Karenanya, Pemerintah perlu terus mengupayakan perbaikan-perbaikan agar minat investasi semakin banyak yang terealisasi. Faktor-faktor yang mempengaruhi investasi, seperti biaya, kemudahan berusaha, maupun keuntungan yang bisa didapat, harusnya bisa menjadi salah satu fokus pengaturan yang baik
Di sisi lain, dalam laporan WEF itu, Indonesia tercatat juga masih mencatat kelemahan. Dalam hal kesiapan teknologi, hanya berada di peringkat 80. Efisiensi di bidang pasar tenaga kerja, juga masih butuh perbaikan, bila ingin bergeser dari peringkat 96 saat ini.
Karenanya, peringkat daya saing Indonesia masih di bawah 3 negara tetangga di ASEAN yaitu Thailand yang berada di posisi 32, Malaysia di posisi 23, dan Singapura di posisi 3. Meski Indonesia masih berada di atas Vietnam yang berada di posisi 55 dan Filipina di posisi 56 serta Brunei Darussalam di posisi 46.

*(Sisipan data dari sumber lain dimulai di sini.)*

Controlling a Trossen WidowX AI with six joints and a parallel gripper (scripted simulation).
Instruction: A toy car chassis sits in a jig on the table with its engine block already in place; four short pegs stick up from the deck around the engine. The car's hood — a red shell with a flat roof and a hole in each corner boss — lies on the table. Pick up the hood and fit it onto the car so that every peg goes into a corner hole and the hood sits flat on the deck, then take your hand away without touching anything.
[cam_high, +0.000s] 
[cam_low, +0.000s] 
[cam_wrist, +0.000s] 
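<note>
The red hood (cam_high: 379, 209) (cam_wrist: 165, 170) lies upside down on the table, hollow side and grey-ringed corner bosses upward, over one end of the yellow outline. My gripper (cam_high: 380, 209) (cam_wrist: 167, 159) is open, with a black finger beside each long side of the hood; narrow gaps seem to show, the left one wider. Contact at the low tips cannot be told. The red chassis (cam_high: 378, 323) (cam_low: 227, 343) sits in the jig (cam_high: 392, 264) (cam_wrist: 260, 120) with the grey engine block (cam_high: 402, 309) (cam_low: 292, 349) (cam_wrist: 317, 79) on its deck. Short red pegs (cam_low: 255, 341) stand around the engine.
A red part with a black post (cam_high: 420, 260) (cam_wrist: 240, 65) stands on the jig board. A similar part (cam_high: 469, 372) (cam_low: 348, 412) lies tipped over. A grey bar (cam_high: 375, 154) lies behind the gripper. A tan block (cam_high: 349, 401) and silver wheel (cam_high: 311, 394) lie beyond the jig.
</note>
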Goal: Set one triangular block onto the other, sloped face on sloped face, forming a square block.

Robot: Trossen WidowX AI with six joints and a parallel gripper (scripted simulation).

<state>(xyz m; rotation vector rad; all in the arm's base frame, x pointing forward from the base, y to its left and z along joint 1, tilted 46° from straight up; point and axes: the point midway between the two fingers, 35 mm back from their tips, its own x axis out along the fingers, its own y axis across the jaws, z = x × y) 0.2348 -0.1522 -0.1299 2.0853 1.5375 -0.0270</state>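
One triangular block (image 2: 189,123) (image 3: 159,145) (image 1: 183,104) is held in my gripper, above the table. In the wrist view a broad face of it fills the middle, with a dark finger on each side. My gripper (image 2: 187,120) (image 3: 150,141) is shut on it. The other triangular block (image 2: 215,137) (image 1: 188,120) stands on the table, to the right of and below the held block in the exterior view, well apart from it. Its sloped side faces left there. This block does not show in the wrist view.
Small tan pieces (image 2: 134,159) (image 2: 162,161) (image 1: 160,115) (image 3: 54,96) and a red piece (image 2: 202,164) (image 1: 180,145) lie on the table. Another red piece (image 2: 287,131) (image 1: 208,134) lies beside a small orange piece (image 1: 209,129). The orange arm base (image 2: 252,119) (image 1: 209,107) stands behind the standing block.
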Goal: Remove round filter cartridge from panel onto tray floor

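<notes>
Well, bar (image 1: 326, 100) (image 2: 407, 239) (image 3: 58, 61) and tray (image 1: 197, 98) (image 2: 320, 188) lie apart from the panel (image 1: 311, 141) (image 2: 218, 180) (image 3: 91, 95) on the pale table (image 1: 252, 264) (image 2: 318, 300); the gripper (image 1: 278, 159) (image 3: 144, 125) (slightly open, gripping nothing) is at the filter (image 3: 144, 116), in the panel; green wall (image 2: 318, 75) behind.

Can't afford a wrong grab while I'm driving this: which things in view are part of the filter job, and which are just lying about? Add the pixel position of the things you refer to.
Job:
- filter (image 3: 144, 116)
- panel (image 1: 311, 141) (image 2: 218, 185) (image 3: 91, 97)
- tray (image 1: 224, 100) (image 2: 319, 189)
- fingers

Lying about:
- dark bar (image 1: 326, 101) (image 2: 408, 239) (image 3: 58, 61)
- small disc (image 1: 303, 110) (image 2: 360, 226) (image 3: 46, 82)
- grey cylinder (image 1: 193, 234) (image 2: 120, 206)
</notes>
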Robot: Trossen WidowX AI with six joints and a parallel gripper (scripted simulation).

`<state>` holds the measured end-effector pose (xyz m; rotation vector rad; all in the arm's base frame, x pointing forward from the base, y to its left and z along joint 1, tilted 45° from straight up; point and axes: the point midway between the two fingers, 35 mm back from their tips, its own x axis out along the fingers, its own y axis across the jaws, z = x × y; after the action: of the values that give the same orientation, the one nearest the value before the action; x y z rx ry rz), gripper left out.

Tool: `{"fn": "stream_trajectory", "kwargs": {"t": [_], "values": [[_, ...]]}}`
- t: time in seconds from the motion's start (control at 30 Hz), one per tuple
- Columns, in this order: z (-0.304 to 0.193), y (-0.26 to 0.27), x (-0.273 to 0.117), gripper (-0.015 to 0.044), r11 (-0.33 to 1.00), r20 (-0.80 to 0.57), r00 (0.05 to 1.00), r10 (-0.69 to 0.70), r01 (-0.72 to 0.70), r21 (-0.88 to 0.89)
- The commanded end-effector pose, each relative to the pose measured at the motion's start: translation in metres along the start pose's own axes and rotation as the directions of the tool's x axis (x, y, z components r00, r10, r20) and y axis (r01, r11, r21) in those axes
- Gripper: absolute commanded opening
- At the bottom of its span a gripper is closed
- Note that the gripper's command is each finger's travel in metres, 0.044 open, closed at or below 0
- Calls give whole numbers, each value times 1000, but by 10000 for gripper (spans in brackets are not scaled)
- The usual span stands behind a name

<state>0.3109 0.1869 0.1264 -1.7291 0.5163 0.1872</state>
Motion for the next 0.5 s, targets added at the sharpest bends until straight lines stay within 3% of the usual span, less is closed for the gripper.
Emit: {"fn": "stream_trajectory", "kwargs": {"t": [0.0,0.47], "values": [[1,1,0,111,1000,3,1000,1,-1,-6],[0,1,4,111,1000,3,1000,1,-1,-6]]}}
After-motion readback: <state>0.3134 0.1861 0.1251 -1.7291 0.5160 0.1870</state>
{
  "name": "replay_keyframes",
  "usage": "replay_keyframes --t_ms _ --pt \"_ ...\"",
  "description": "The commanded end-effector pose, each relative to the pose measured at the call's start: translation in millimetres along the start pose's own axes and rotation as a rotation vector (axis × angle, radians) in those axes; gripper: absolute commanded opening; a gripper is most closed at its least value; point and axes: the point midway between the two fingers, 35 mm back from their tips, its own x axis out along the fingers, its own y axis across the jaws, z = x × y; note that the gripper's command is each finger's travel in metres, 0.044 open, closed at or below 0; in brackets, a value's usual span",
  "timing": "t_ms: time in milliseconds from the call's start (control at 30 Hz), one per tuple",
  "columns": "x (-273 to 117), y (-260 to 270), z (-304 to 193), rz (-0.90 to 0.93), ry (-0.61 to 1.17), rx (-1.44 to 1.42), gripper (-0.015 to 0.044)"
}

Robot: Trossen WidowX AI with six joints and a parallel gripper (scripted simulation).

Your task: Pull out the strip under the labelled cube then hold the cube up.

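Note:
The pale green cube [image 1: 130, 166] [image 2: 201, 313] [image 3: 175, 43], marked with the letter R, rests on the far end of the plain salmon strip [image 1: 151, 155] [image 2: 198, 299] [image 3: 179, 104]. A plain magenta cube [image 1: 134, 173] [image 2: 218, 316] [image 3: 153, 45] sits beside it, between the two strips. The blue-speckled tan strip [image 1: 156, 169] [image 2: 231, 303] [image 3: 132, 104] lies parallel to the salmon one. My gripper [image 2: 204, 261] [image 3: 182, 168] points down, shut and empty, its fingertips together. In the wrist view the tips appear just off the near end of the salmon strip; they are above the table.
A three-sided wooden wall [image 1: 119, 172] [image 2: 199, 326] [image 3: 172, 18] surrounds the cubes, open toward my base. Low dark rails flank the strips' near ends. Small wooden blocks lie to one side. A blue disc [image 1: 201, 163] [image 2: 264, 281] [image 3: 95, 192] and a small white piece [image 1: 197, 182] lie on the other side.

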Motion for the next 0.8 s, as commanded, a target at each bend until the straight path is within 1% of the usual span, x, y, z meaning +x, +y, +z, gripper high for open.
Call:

Jadi, beberapa kelemahan ini juga perlu diperbaiki. Pemerintah perlu lebih bekerja keras untuk menuntaskan berbagai masalah yang sedang dihadapi. Seperti mempercepat pembangunan infrastruktur, reformasi pelayanan kesehatan dan pendidikan dasar serta tingkatkan produktivitas tenaga kerja melalui program vokasi, dan training.
Yang tidak kalah penting tentunya pemberantasan korupsi, karena masalah korupsi masih jadi hambatan daya saing paling utama di Indonesia. Kemudian juga birokrasi pemerintah yang belum efisien, serta akses pada pembiayaan yang terbatas.
Korupsi dan birokrasi sejatinya dua hal yang saling berkelindan. Prosedur birokrasi yang berbelit, akan menyuburkan korupsi. Sebaliknya, jalur birokrasi seperti perijinan hingga aturan yang efektif, akan menekan korupsi. Sehingga perbaikan birokrasi, diharapkan meminimalkan pejabat negara mendapat kesempatan untuk melakukan penyelewengan.